■ Task description
Write all of the lines below out again, exactly as they stand.

■ Supplied information

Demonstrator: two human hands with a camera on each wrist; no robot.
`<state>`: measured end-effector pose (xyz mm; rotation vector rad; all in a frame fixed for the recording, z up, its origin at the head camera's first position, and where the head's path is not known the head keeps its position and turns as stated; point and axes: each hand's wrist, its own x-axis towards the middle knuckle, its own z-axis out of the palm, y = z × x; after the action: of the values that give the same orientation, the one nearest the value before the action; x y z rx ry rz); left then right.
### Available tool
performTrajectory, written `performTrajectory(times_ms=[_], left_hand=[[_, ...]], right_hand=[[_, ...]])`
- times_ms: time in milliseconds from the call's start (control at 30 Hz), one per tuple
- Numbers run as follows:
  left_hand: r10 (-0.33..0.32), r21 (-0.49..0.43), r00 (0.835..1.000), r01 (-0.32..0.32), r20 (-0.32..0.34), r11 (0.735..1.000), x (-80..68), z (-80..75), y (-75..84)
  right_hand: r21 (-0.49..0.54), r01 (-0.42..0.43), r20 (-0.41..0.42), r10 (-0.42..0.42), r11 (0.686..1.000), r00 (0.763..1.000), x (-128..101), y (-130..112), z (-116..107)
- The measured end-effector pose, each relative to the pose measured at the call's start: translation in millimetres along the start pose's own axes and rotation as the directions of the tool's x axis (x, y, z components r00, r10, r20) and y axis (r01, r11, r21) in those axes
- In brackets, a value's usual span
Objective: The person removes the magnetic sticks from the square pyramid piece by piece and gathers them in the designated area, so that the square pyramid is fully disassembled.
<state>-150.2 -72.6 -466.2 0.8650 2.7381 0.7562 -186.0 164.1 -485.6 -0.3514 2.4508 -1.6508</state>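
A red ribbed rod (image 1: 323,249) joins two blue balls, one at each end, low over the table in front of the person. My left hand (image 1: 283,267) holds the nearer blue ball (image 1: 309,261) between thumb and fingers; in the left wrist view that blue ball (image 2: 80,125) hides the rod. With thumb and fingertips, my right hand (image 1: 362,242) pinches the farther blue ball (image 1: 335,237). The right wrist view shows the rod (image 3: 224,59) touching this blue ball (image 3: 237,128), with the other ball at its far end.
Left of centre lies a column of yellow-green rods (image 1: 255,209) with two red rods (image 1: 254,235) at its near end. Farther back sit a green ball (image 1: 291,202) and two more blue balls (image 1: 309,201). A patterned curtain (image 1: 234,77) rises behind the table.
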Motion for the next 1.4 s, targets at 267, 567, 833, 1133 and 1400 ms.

■ Expected output
Demonstrator: two human hands with a camera on each wrist; no robot.
`<state>`: measured end-effector pose (xyz mm; rotation vector rad; all in a frame fixed for the recording, z up, its origin at the head camera's first position, and where the head's path is not known the head keeps its position and turns as stated; point and axes: each hand's wrist, its own x-axis towards the middle knuckle, its own z-axis out of the palm, y = z × x; after the action: of the values that give the same orientation, the one nearest the value before the action; x y z rx ry rz); left then right.
### Available tool
performTrajectory, written `performTrajectory(times_ms=[_], left_hand=[[_, ...]], right_hand=[[_, ...]])`
- times_ms: time in milliseconds from the call's start (control at 30 Hz), one per tuple
- Numbers run as follows:
  left_hand: r10 (-0.33..0.32), r21 (-0.49..0.43), r00 (0.835..1.000), r01 (-0.32..0.32), r20 (-0.32..0.34), r11 (0.735..1.000), x (-80..68), z (-80..75), y (-75..84)
  right_hand: r21 (-0.49..0.54), r01 (-0.42..0.43), r20 (-0.41..0.42), r10 (-0.42..0.42), r11 (0.686..1.000), r00 (0.763..1.000), x (-128..101), y (-130..112), z (-116..107)
- The measured end-effector pose, each relative to the pose measured at the call's start: translation in millimetres along the start pose's own axes and rotation as the directions of the tool's x axis (x, y, z components r00, r10, r20) and y axis (r01, r11, r21) in those axes
- In brackets, a value's usual span
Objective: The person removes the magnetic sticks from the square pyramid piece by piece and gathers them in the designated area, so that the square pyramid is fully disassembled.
<state>-150.2 -72.6 -466.2 0.8650 2.7381 0.7562 -186.0 164.1 -485.6 -0.3514 2.4508 -1.6508</state>
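A red ribbed rod (image 1: 323,249) joins two blue balls, one at each end, low over the table in front of the person. My left hand (image 1: 283,267) holds the nearer blue ball (image 1: 309,261) between thumb and fingers; in the left wrist view that blue ball (image 2: 80,125) hides the rod. With thumb and fingertips, my right hand (image 1: 362,242) pinches the farther blue ball (image 1: 335,237). The right wrist view shows the rod (image 3: 224,59) touching this blue ball (image 3: 237,128), with the other ball at its far end.
Left of centre lies a column of yellow-green rods (image 1: 255,209) with two red rods (image 1: 254,235) at its near end. Farther back sit a green ball (image 1: 291,202) and two more blue balls (image 1: 309,201). A patterned curtain (image 1: 234,77) rises behind the table.
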Motion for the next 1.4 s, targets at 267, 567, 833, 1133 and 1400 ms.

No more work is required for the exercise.